**Task statement:** Please reproduce the full set of data below exactly.

▼

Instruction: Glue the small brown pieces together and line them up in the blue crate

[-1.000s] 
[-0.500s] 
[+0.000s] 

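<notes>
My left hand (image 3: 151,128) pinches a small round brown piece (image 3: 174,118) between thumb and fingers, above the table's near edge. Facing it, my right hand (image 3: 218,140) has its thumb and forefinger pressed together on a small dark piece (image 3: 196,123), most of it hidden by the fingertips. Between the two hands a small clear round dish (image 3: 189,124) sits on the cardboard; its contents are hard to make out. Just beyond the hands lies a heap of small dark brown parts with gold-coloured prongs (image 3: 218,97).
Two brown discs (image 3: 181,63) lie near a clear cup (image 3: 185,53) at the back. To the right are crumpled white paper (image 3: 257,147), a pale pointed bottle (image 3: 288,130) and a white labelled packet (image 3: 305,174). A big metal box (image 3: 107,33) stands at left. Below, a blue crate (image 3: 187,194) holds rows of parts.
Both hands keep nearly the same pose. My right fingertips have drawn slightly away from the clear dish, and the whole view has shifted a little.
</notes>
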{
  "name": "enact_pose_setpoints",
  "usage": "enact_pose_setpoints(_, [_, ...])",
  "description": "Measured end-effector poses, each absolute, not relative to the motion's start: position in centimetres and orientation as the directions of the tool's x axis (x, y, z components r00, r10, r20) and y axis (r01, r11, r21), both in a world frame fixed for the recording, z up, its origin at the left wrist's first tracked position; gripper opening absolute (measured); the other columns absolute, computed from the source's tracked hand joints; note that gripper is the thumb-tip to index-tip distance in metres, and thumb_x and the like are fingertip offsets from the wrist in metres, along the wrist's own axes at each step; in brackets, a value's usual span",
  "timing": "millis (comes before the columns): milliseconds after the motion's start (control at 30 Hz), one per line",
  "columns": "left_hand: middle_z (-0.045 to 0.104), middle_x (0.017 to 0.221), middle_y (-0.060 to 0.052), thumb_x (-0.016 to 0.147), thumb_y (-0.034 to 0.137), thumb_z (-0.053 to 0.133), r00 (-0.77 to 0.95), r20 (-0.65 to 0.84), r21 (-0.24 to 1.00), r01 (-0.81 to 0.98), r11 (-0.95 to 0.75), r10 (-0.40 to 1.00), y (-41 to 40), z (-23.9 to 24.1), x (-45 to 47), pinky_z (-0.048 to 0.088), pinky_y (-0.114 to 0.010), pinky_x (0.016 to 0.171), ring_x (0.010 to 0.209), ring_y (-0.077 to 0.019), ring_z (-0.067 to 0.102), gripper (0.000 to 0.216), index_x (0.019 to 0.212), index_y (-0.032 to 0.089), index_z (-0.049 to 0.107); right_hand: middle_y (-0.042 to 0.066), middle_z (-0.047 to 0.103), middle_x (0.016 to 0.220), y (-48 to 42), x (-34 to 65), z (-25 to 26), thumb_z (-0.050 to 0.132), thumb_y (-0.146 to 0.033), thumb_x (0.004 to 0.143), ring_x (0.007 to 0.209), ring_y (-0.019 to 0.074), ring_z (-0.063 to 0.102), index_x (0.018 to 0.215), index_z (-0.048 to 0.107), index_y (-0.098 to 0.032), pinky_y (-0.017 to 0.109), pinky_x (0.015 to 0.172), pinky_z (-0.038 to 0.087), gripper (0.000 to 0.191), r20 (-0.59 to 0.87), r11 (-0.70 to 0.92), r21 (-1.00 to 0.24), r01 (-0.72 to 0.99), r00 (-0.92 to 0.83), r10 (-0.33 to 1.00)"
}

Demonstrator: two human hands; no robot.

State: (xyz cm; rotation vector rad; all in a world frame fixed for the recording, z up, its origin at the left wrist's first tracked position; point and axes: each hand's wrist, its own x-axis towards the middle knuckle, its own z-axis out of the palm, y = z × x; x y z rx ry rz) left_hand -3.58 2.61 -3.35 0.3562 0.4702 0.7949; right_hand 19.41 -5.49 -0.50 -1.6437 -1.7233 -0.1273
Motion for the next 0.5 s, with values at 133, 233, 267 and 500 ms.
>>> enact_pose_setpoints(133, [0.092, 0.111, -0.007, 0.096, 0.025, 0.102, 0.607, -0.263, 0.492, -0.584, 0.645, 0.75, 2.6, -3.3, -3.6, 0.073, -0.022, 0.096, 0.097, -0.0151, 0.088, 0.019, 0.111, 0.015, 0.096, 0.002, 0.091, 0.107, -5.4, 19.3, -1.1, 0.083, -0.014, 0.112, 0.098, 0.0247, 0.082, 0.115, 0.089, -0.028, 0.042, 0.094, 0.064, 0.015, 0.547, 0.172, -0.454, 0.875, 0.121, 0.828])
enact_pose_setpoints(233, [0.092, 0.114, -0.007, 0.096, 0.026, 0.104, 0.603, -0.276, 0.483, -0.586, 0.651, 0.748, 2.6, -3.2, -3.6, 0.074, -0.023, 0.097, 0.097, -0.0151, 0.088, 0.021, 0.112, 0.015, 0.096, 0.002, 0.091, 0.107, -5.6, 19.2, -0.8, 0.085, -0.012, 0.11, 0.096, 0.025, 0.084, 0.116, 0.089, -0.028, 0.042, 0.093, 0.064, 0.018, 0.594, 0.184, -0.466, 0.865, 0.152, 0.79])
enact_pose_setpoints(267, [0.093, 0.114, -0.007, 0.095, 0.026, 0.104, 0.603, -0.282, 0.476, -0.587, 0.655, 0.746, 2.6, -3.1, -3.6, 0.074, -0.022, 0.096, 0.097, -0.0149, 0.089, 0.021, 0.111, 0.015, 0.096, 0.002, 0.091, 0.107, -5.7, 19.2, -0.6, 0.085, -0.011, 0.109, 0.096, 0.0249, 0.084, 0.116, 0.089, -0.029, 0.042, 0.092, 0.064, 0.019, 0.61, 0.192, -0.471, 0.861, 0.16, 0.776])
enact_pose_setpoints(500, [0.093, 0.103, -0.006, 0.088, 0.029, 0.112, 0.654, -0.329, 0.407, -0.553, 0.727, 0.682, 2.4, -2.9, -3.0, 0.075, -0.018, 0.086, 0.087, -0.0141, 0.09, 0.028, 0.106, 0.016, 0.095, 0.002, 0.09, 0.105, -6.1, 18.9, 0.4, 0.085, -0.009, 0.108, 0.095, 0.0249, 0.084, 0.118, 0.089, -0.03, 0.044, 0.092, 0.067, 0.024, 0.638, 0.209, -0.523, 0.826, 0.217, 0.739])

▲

**Task response:**
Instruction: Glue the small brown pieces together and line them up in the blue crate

[-1.000s] 
[-0.500s] 
[+0.000s] 

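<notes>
My left hand (image 3: 151,128) pinches a small round brown piece (image 3: 174,118) between thumb and fingers, above the table's near edge. Facing it, my right hand (image 3: 218,140) has its thumb and forefinger pressed together on a small dark piece (image 3: 196,123), most of it hidden by the fingertips. Between the two hands a small clear round dish (image 3: 189,124) sits on the cardboard; its contents are hard to make out. Just beyond the hands lies a heap of small dark brown parts with gold-coloured prongs (image 3: 218,97).
Two brown discs (image 3: 181,63) lie near a clear cup (image 3: 185,53) at the back. To the right are crumpled white paper (image 3: 257,147), a pale pointed bottle (image 3: 288,130) and a white labelled packet (image 3: 305,174). A big metal box (image 3: 107,33) stands at left. Below, a blue crate (image 3: 187,194) holds rows of parts.
Both hands keep nearly the same pose. My right fingertips have drawn slightly away from the clear dish, and the whole view has shifted a little.
</notes>
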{
  "name": "enact_pose_setpoints",
  "usage": "enact_pose_setpoints(_, [_, ...])",
  "description": "Measured end-effector poses, each absolute, not relative to the motion's start: position in centimetres and orientation as the directions of the tool's x axis (x, y, z components r00, r10, r20) and y axis (r01, r11, r21), both in a world frame fixed for the recording, z up, its origin at the left wrist's first tracked position; gripper opening absolute (measured); the other columns absolute, computed from the source's tracked hand joints; note that gripper is the thumb-tip to index-tip distance in metres, and thumb_x and the like are fingertip offsets from the wrist in metres, along the wrist's own axes at each step; in brackets, a value's usual span",
  "timing": "millis (comes before the columns): milliseconds after the motion's start (control at 30 Hz), one per line",
  "columns": "left_hand: middle_z (-0.045 to 0.104), middle_x (0.017 to 0.221), middle_y (-0.060 to 0.052), thumb_x (-0.016 to 0.147), thumb_y (-0.034 to 0.137), thumb_z (-0.053 to 0.133), r00 (-0.77 to 0.95), r20 (-0.65 to 0.84), r21 (-0.24 to 1.00), r01 (-0.81 to 0.98), r11 (-0.95 to 0.75), r10 (-0.40 to 1.00), y (-41 to 40), z (-23.9 to 24.1), x (-45 to 47), pinky_z (-0.048 to 0.088), pinky_y (-0.114 to 0.010), pinky_x (0.016 to 0.171), ring_x (0.010 to 0.209), ring_y (-0.077 to 0.019), ring_z (-0.067 to 0.102), gripper (0.000 to 0.216), index_x (0.019 to 0.212), index_y (-0.032 to 0.089), index_z (-0.049 to 0.107); right_hand: middle_y (-0.042 to 0.066), middle_z (-0.047 to 0.103), middle_x (0.016 to 0.220), y (-48 to 42), x (-34 to 65), z (-25 to 26), thumb_z (-0.050 to 0.132), thumb_y (-0.146 to 0.033), thumb_x (0.004 to 0.143), ring_x (0.007 to 0.209), ring_y (-0.019 to 0.074), ring_z (-0.063 to 0.102), index_x (0.018 to 0.215), index_z (-0.048 to 0.107), index_y (-0.098 to 0.032), pinky_y (-0.017 to 0.109), pinky_x (0.015 to 0.172), pinky_z (-0.038 to 0.087), gripper (0.000 to 0.191), r20 (-0.59 to 0.87), r11 (-0.70 to 0.92), r21 (-1.00 to 0.24), r01 (-0.72 to 0.99), r00 (-0.92 to 0.83), r10 (-0.33 to 1.00)"
}

Demonstrator: two human hands; no robot.

State: (xyz cm; rotation vector rad; all in a world frame fixed for the recording, z up, its origin at the left wrist's first tracked position; point and axes: each hand's wrist, its own x-axis towards the middle knuckle, its own z-axis out of the palm, y = z × x; x y z rx ry rz) left_hand -3.58 2.61 -3.35 0.3562 0.4702 0.7949; right_hand 19.41 -5.49 -0.50 -1.6437 -1.7233 -0.1273
Motion for the next 0.5 s, with values at 133, 233, 267 and 500 ms.
>>> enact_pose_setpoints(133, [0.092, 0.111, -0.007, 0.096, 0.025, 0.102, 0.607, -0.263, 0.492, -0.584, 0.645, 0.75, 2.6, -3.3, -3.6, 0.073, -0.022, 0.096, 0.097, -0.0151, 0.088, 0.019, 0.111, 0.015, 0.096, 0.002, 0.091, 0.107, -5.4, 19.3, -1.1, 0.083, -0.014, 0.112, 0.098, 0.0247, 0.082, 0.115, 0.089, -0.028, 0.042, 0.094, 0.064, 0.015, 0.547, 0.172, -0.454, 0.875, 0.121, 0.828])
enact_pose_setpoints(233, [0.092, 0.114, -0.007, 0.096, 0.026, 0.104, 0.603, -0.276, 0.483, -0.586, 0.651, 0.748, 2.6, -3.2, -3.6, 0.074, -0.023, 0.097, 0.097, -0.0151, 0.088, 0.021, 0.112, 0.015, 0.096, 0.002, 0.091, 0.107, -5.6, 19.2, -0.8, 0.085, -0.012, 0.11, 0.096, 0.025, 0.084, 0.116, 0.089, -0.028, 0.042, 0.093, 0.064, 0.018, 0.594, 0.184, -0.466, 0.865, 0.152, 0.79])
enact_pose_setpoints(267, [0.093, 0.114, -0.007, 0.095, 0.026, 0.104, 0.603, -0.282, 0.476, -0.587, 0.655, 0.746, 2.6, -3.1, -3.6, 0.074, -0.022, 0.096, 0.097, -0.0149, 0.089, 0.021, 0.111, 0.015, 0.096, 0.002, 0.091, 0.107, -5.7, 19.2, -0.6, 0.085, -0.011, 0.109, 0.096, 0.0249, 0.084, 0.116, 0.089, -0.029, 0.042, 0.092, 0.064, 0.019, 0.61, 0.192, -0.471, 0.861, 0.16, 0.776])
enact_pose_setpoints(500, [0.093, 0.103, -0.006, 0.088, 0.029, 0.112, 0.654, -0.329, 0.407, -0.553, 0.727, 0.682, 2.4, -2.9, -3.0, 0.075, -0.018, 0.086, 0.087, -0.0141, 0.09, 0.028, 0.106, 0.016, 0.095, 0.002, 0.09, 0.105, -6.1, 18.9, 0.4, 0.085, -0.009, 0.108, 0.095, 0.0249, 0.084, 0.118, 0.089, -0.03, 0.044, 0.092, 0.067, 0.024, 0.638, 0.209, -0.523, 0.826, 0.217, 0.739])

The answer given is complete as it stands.